- _What to work on_: The full listing should be set down again without a single alteration.

[Information shown Boundary: Start]

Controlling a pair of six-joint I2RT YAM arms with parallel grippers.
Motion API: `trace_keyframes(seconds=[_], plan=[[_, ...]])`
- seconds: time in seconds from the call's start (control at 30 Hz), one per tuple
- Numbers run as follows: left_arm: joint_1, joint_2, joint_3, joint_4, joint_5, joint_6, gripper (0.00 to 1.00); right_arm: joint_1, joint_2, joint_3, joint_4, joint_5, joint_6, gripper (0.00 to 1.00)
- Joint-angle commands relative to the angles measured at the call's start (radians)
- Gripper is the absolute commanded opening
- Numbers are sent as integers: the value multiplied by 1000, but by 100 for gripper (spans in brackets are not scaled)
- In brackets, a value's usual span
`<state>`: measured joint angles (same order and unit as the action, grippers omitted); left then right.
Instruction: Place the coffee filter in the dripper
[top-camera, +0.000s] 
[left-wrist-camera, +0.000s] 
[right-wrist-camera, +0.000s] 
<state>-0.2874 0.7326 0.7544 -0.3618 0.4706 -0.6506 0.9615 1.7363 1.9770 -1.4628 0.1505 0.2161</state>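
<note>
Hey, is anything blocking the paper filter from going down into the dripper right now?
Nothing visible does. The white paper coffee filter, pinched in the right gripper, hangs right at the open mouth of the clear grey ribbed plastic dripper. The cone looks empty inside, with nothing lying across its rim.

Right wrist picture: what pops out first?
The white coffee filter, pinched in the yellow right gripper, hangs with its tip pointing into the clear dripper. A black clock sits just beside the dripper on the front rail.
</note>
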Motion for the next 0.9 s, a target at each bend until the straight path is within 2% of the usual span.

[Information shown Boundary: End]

- _Output of the task_:
Controlling a pair of six-joint I2RT YAM arms with parallel grippers.
Motion API: `trace_keyframes(seconds=[_], plan=[[_, ...]])`
- seconds: time in seconds from the call's start (control at 30 Hz), one per tuple
- Numbers run as follows: left_arm: joint_1, joint_2, joint_3, joint_4, joint_5, joint_6, gripper (0.00 to 1.00); right_arm: joint_1, joint_2, joint_3, joint_4, joint_5, joint_6, gripper (0.00 to 1.00)
- Joint-angle commands relative to the angles measured at the call's start (radians)
- Gripper is the absolute commanded opening
- Numbers are sent as integers: the value multiplied by 1000, but by 100 for gripper (spans in brackets are not scaled)
- In brackets, a value's usual span
`<state>`: measured joint angles (same order and unit as the action, grippers omitted); left then right.
Instruction: Place the coffee filter in the dripper
[top-camera, +0.000s] 
[left-wrist-camera, +0.000s] 
[right-wrist-camera, +0.000s] 
<state>-0.2874 0.7326 0.7544 -0.3618 0.4706 -0.6506 0.9615 1.7363 1.9770 -1.4628 0.1505 0.2161</state>
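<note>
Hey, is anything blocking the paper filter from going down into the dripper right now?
Nothing visible does. The white paper coffee filter, pinched in the right gripper, hangs right at the open mouth of the clear grey ribbed plastic dripper. The cone looks empty inside, with nothing lying across its rim.

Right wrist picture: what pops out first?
The white coffee filter, pinched in the yellow right gripper, hangs with its tip pointing into the clear dripper. A black clock sits just beside the dripper on the front rail.
</note>
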Motion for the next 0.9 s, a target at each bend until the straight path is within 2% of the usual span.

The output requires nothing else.